10. A minimum of 10 positive and 10 negative cases is recommended for each validation performed on cytologic specimens, if possible. The laboratory medical director should consider increasing the number of cases if predictive markers are being validated. If the minimum of 10 positive and 10 negative cases is not feasible, the rationale for using fewer cases should be documented.
11. If IHC is regularly done on decalcified tissues, laboratories should test a sufficient number of such tissues to ensure that assays consistently achieve expected results. The laboratory medical director is responsible for determining the number of positive and negative tissues and the number of predictive and nonpredictive markers to test.
12. Laboratories should confirm assay performance with at least 1 known positive and 1 known negative tissue when a new antibody lot is placed into clinical service for an existing validated assay (a control tissue with known positive and negative cells is sufficient for this purpose).
13. Laboratories should confirm assay performance with at least 2 known positive and 2 known negative tissues when an existing validated assay has changed in any one of the following ways: 1. Antibody dilution 2. Antibody vendor (same clone) 3. Incubation or retrieval times (same method).
14. Laboratories should confirm assay performance by testing a sufficient number of tissues to ensure that assays consistently achieve expected results when any of the following have changed: 1. Fixative type 2. Antigen retrieval method (eg, change in pH, different buffer, different heat platform) 3. Detection system 4. Tissue processing equipment 5. Automated testing platform 6. Environmental conditions of testing (eg, laboratory relocation, laboratory water supply) The laboratory medical director is responsible for determining how many predictive and nonpredictive markers and how many positive and negative tissues to test.
15. Laboratories should run a full revalidation (equivalent to initial analytic validation) when the antibody clone is changed for an existing validated assay.”

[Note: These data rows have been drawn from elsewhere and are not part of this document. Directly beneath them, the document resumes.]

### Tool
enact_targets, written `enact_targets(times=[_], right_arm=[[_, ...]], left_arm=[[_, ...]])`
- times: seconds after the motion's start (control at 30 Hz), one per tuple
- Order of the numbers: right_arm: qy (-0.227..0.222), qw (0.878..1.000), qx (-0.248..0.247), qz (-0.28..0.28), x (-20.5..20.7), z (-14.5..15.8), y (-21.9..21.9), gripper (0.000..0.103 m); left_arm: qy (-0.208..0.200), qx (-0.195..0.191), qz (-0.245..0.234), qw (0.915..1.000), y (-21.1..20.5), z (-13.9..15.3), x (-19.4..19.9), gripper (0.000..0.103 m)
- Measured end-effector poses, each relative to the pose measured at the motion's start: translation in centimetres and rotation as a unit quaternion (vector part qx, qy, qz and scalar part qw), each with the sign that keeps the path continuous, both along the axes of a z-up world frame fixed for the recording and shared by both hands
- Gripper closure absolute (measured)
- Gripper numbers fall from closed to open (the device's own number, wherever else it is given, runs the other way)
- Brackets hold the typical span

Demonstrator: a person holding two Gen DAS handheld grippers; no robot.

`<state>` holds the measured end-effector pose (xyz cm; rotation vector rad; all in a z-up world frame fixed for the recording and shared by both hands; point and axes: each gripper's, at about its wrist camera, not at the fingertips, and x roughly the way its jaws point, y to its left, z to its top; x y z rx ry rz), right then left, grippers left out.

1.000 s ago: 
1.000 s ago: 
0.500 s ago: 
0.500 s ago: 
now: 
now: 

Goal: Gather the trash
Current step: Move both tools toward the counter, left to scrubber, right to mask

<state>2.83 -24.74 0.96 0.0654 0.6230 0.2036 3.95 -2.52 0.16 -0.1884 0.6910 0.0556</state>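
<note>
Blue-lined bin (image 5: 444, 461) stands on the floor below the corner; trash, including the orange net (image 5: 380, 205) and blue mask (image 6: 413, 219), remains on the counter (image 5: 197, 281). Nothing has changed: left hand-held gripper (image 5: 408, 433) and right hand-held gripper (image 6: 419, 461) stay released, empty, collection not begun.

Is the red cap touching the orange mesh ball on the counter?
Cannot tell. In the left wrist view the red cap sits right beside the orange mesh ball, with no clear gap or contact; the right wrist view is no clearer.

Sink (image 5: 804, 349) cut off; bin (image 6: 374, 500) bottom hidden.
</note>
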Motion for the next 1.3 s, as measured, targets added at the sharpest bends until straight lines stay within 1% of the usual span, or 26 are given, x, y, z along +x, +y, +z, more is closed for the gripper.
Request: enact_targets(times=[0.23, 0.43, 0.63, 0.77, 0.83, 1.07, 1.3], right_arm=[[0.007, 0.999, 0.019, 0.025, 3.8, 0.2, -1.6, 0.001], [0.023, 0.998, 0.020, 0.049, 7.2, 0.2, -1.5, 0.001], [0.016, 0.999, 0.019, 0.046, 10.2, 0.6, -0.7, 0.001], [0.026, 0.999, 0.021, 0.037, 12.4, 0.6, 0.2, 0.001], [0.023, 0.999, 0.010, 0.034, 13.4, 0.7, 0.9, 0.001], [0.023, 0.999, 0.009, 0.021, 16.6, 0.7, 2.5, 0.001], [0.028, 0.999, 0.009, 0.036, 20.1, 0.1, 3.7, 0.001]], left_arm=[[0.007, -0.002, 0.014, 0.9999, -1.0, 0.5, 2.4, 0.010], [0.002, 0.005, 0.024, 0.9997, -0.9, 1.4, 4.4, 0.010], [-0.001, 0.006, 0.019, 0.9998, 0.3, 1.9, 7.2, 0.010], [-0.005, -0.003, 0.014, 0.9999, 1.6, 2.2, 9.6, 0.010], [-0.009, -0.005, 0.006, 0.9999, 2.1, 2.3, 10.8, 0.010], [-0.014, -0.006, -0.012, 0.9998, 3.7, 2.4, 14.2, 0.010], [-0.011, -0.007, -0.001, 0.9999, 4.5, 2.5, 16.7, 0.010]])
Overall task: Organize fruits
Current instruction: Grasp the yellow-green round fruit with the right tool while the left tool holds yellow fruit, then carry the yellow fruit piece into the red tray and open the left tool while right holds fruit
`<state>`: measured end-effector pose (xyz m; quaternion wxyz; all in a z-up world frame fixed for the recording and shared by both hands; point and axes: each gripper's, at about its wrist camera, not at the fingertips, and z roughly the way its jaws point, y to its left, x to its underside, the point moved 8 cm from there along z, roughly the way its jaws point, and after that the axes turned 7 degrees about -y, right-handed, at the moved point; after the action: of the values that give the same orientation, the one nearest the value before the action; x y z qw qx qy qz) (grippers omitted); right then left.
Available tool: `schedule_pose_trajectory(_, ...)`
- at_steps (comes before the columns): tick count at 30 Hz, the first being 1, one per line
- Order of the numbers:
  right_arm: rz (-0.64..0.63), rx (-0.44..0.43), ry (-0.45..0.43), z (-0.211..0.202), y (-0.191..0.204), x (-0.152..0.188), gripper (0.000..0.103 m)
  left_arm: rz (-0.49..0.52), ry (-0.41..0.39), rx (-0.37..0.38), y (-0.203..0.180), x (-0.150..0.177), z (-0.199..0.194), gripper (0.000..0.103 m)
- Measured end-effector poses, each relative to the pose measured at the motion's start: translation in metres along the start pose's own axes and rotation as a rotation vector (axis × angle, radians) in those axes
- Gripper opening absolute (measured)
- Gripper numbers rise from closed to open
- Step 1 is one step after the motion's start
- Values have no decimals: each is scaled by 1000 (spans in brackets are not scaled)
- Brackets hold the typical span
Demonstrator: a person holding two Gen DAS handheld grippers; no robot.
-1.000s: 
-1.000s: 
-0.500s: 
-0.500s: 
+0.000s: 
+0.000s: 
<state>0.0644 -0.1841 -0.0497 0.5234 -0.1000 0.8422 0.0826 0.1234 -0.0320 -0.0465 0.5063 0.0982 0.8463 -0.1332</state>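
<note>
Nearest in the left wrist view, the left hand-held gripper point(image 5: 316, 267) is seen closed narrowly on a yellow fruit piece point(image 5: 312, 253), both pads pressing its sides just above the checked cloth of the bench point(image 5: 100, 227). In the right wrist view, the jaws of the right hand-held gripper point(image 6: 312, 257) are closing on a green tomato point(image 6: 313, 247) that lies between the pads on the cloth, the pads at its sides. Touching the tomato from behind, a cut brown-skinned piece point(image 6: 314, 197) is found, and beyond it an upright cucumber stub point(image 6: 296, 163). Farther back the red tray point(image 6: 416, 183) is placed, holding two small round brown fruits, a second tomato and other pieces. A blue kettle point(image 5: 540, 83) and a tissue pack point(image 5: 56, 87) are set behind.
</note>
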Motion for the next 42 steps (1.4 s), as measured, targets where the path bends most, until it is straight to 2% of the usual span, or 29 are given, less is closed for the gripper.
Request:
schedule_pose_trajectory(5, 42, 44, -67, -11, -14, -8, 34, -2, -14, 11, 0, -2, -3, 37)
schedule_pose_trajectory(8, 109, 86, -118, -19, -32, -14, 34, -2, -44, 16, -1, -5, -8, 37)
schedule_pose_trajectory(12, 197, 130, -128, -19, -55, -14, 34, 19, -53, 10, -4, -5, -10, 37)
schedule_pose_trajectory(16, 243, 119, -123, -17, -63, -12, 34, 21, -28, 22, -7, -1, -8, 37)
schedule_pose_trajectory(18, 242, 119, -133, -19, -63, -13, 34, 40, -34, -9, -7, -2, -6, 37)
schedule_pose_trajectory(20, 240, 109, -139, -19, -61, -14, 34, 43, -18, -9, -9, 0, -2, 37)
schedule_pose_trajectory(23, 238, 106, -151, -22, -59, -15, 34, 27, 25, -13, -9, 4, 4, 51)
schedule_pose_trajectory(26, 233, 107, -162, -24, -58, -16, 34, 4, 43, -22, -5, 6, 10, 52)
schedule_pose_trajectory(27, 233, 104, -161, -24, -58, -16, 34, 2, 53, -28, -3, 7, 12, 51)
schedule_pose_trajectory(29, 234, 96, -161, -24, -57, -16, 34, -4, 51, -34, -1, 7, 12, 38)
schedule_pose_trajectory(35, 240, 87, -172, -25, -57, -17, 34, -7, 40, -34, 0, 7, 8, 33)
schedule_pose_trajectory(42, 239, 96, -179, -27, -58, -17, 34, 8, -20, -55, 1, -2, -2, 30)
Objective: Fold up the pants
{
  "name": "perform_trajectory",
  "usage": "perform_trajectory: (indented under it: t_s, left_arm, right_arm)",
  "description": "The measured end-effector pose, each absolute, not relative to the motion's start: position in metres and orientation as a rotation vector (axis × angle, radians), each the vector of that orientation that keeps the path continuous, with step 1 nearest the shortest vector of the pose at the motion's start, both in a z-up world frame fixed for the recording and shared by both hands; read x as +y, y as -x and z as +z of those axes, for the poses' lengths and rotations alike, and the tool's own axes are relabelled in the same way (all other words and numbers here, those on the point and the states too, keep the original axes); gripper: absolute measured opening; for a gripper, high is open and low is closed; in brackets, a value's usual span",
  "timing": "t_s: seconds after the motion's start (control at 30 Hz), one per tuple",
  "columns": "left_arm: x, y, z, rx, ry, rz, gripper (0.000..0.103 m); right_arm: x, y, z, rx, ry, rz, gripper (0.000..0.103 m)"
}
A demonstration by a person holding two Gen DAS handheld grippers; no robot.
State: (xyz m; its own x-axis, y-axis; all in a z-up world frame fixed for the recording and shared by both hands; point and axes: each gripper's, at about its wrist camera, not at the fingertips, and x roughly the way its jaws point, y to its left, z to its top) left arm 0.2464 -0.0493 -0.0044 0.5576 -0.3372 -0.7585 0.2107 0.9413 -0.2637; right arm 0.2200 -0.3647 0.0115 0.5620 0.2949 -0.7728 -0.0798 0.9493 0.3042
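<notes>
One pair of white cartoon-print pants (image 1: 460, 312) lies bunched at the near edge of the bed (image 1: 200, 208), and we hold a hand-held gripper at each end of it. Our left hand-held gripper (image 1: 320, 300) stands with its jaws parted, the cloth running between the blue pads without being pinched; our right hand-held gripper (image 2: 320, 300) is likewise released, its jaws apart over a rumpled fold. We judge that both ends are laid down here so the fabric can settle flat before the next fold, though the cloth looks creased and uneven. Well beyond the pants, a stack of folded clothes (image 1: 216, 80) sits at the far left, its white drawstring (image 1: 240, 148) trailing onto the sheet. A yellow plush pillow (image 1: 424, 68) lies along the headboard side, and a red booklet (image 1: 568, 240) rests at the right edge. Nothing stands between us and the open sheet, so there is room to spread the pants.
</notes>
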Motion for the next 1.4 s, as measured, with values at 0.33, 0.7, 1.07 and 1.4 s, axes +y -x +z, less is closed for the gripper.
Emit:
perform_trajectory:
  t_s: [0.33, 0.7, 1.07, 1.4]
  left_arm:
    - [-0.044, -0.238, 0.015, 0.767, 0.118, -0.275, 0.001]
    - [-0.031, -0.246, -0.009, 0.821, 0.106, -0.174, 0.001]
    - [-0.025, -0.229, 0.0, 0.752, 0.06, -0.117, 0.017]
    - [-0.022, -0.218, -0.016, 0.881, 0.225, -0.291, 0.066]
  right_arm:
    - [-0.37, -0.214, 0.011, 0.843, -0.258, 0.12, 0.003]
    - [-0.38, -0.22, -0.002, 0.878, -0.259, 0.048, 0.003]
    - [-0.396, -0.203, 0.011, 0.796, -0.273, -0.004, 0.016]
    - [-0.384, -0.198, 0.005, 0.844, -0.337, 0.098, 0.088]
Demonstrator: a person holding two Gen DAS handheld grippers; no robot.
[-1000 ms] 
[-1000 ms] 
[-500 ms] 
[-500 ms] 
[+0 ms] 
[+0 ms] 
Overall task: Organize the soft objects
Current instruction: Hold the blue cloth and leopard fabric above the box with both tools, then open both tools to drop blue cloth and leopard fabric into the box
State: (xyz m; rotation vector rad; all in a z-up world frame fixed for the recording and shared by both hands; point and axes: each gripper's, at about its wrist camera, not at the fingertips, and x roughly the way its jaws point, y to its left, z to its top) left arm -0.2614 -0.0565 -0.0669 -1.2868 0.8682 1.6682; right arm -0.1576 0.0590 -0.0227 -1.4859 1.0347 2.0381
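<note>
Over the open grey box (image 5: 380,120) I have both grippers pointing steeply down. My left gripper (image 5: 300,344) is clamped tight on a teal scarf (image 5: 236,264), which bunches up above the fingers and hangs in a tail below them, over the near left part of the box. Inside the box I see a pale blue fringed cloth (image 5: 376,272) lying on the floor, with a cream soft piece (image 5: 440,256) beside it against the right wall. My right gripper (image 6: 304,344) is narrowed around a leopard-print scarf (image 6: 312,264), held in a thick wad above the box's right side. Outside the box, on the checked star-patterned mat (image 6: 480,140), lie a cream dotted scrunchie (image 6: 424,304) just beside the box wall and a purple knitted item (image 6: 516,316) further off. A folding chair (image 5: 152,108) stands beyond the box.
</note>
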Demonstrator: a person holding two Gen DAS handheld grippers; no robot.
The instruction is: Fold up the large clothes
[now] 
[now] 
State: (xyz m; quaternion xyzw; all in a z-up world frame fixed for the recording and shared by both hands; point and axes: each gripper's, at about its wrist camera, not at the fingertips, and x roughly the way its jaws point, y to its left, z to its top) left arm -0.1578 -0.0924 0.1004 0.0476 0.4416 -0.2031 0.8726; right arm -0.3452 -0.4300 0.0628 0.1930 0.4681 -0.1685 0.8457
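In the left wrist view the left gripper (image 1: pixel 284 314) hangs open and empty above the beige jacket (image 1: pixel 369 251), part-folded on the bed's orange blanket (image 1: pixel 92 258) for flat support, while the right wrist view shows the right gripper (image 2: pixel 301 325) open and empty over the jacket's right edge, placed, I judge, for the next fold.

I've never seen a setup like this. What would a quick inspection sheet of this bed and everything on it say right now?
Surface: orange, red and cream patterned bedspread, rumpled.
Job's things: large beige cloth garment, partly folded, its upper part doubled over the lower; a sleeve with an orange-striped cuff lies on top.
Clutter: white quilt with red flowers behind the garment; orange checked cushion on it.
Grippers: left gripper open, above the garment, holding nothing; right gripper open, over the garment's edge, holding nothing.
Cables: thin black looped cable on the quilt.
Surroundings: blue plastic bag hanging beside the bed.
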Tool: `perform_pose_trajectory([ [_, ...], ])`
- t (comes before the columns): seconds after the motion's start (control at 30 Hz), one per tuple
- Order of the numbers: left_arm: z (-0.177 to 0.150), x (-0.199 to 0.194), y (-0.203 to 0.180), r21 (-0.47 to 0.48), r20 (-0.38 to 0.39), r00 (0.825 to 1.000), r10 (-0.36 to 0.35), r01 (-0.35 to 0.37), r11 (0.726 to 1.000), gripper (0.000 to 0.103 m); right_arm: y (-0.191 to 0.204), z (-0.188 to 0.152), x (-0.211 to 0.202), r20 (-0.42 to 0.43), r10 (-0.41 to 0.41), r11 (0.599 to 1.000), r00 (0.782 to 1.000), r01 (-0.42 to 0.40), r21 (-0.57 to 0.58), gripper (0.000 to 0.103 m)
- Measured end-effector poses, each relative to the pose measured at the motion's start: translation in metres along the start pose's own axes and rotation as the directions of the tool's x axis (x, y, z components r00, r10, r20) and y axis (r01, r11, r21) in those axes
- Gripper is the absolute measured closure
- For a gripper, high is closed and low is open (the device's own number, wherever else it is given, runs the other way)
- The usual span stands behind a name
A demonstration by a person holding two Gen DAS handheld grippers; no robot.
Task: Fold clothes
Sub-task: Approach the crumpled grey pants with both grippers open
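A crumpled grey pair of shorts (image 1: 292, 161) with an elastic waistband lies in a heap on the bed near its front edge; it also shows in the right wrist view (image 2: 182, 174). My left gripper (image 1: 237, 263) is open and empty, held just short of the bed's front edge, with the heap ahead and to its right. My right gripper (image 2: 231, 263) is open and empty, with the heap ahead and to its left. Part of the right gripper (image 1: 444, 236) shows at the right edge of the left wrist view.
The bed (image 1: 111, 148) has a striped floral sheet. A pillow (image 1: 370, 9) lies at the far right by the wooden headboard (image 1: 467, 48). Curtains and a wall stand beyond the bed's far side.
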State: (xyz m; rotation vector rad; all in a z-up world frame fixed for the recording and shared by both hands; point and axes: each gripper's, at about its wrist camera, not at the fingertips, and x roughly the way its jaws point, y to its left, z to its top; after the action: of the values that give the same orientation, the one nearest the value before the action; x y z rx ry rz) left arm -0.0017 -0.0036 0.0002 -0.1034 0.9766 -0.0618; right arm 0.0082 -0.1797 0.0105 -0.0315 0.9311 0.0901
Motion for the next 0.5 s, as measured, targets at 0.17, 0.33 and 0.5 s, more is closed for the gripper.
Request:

The American Society of Clinical Oncology (ASCO) and the College of American Pathologists (CAP)
The American Society of Clinical Oncology and the College of American Pathologists currently recommend that “all newly diagnosed patients with breast cancer must have a HER2 test performed” (Wolff et al., 2013). Also, for those who develop metastatic disease, a HER2 test must be done on tissue from the metastatic site, if available. In less common HER2 breast cancer patterns, as observed in approximately 5% of cases by dual-probe in situ hybridization (ISH) assays, new recommendations have been made to make a final determination of positive or negative HER2 tissue. This new “diagnostic approach includes more rigorous interpretation criteria for ISH and requires concomitant IHC review for dual-probe ISH groups… to arrive at the most accurate HER2 status designation (positive or negative) based on combined interpretation of the ISH and IHC assays;” further, “The Expert Panel recommends that laboratories using single-probe ISH assays include concomitant IHC review as part of the interpretation of all single-probe ISH assay results” (Wolff et al., 2018).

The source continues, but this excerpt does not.